If we try to achieve authenticity by using our instinctive ability to recognise what is inauthentic and doing the opposite, we run the risk of achieving a mediocre polite middle ground that is not inauthentic but isn’t wonderfully and creatively authentic either. As Christians we have in Jesus and in the biblical narrative our inspiration and guide for living authentically.

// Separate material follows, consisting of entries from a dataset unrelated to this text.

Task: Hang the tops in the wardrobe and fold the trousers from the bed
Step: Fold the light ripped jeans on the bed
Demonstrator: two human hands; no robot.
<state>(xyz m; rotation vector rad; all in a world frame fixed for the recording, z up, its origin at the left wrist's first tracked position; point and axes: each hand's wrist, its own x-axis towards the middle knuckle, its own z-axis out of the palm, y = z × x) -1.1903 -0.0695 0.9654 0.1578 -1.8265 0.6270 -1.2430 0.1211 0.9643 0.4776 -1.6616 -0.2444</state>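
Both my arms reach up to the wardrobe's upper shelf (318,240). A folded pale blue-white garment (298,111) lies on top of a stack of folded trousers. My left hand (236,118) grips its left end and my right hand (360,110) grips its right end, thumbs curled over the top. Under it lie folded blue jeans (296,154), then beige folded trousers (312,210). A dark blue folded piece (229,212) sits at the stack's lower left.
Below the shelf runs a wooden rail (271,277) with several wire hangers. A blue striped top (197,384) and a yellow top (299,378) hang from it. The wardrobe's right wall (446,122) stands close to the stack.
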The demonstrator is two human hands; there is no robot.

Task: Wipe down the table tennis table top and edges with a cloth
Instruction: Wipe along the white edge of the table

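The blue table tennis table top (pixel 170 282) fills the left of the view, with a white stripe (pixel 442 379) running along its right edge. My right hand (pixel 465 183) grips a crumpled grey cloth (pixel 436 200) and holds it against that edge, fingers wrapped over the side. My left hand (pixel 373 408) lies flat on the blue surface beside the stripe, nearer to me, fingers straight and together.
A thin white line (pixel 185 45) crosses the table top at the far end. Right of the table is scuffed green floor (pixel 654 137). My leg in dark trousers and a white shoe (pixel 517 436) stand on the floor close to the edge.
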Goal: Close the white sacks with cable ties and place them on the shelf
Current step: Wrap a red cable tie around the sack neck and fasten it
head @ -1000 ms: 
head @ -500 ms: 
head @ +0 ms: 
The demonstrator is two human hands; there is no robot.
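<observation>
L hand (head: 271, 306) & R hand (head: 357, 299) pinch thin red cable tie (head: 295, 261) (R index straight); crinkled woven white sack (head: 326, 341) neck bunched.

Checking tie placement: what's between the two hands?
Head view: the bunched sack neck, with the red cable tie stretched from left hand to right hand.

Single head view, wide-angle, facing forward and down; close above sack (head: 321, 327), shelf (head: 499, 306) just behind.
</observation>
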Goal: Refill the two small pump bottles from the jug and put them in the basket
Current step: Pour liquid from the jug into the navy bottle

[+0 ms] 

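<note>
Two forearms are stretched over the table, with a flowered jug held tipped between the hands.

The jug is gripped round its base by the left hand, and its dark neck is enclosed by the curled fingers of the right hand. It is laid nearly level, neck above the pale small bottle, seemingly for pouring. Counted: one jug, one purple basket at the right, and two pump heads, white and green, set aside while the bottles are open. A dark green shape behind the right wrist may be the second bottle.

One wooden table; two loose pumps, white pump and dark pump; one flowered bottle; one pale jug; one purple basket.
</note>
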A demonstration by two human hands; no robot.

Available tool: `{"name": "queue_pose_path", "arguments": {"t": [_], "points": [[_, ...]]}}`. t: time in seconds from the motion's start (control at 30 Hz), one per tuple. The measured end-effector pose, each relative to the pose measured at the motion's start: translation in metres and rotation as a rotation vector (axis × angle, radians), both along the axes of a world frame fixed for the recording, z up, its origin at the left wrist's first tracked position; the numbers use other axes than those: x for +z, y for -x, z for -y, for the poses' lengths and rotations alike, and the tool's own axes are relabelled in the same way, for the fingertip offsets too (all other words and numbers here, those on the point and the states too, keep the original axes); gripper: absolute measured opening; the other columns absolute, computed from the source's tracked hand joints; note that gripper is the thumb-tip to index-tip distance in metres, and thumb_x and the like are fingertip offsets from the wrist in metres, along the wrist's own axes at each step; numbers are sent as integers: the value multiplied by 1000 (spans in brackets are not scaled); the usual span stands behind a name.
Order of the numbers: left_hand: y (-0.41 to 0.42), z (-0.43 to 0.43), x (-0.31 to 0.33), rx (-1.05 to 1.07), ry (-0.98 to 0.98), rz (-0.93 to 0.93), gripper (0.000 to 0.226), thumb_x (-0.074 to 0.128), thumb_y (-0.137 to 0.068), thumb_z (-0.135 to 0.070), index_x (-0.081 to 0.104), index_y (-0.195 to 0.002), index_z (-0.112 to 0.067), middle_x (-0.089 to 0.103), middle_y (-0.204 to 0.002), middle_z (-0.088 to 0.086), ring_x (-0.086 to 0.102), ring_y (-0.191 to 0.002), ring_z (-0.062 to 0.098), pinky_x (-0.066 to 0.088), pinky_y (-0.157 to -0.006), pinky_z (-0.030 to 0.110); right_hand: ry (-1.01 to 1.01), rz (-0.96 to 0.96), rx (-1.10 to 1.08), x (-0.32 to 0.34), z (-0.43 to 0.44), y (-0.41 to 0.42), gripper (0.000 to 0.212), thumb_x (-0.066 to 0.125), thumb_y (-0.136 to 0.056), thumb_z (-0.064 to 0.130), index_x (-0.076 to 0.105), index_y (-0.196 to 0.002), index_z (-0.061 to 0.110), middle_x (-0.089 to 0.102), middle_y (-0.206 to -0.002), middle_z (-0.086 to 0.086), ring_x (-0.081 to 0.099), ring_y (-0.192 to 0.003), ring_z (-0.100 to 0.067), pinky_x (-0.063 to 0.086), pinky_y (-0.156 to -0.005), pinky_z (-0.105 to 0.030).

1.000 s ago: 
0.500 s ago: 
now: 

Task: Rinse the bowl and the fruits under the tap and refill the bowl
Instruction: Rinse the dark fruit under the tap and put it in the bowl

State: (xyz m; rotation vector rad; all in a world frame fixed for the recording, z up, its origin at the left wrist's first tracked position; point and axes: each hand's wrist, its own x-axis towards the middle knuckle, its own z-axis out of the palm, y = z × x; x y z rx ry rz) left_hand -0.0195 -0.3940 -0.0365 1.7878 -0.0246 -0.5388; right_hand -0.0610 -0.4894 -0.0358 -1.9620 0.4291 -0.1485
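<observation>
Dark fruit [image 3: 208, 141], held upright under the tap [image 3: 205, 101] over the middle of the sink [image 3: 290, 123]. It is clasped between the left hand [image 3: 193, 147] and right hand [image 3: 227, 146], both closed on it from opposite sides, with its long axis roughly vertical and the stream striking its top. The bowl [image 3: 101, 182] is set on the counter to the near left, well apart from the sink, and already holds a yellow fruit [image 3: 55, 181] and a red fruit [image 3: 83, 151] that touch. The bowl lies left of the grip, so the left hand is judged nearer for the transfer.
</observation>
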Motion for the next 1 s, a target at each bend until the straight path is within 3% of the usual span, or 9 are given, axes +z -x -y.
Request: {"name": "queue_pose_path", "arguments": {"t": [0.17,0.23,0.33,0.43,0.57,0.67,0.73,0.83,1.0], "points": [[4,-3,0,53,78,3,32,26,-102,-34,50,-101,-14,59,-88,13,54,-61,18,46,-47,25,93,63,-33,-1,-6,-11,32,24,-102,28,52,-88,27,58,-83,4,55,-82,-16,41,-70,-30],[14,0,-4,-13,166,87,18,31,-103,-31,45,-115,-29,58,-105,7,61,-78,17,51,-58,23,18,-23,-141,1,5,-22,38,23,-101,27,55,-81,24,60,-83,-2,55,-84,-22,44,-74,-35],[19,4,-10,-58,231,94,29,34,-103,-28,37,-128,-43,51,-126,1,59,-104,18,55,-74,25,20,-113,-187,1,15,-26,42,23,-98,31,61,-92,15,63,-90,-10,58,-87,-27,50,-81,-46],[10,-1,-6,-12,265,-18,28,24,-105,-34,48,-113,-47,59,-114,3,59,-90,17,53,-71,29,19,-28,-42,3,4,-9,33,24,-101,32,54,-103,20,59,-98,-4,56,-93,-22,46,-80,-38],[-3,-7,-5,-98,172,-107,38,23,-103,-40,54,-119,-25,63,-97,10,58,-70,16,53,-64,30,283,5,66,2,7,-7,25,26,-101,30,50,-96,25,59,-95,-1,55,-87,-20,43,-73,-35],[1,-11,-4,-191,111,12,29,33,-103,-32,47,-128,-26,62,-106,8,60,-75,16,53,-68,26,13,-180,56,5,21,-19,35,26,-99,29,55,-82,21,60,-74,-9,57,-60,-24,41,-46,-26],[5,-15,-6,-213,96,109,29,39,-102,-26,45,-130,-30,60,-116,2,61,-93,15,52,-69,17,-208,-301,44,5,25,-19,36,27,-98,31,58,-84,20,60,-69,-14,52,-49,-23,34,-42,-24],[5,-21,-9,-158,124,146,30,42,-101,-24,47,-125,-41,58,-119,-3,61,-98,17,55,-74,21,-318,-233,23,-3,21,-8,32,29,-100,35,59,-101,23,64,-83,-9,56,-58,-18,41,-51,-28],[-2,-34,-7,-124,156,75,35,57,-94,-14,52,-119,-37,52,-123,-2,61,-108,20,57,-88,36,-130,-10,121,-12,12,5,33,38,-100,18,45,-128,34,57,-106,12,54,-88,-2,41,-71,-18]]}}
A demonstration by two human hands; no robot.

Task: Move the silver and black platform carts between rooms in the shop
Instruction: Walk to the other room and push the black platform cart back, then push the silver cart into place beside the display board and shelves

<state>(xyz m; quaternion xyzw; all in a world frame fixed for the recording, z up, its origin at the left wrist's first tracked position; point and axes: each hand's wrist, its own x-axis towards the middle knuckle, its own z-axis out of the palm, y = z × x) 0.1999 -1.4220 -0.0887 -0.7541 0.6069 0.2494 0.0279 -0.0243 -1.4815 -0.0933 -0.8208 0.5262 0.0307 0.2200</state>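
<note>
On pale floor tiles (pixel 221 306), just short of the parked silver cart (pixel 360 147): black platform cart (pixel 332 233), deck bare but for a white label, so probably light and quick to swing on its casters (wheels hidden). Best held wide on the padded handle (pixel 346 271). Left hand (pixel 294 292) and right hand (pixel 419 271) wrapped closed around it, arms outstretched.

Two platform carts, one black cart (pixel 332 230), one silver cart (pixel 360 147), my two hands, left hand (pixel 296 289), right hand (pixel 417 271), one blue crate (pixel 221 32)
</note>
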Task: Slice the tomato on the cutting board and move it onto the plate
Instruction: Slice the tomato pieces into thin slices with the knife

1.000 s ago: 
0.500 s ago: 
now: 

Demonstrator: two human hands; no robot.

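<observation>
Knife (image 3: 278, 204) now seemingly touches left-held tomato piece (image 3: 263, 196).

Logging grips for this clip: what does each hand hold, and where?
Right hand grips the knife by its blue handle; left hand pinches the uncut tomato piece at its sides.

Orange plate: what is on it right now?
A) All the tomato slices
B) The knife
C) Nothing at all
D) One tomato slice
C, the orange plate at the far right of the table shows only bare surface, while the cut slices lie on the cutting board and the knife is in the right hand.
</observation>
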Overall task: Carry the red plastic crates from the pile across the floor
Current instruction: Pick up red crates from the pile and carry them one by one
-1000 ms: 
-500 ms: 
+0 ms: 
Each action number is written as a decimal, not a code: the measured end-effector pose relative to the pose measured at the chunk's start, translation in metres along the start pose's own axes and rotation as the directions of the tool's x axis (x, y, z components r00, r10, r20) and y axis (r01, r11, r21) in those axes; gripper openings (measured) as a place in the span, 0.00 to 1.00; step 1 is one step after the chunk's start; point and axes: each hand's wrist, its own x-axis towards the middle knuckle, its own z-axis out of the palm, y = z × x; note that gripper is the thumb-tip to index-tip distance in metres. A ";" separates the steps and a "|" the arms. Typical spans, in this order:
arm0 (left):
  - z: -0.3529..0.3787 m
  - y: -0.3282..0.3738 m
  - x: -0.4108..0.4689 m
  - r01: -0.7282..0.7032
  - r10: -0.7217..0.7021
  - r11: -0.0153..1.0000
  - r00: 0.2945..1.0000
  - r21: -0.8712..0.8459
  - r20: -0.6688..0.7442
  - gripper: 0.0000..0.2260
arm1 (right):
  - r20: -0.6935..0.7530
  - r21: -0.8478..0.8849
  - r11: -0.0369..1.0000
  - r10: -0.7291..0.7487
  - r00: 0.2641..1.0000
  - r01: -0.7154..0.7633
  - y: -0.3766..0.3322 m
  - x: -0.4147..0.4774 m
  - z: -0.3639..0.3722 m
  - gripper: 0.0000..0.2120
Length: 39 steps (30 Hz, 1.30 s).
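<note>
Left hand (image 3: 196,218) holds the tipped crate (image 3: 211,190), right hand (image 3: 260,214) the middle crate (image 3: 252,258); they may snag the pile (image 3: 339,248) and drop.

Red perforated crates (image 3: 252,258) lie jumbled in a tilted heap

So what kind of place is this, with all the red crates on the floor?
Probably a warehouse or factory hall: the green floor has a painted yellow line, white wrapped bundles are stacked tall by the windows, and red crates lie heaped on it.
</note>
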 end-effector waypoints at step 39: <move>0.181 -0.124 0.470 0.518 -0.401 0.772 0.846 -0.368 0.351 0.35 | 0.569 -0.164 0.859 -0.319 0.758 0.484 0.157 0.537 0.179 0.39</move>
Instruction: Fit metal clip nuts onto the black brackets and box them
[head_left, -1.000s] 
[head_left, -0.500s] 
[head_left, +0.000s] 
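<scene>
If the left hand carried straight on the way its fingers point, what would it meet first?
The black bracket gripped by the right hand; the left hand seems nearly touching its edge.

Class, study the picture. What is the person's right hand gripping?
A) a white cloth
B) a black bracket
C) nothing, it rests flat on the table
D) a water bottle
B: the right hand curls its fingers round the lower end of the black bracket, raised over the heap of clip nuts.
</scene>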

A Christian understanding of what it means to live authentically must be rooted in a rich understanding of what it means to be created in and called to live as the image of God. . To live authentically is also embedded in Jesus’ call to follow him. As we seek to follow and imitate the one who said “I am the way, and the truth and the life” we are called to live with an authenticity that reveals the image of God in us, and points to the revelation of truth that is the person of Jesus. In our sound-bite, image conscious society living authentically is as radical as it was in the society of Corinth in the early days of the church. I want to finish with a quote from an address by Vinoth Ramachandra, he tells the story of a Russian philosopher who became a Christian and moved to the US, the contrast between Christianity in the US and Russia was great and led her to state,
“For the first time I understood how dangerous it is to talk about God. Each word must be a sacrifice – filled to the brim with authenticity. Otherwise it is better to keep silent.” (Tatiana Goricheva)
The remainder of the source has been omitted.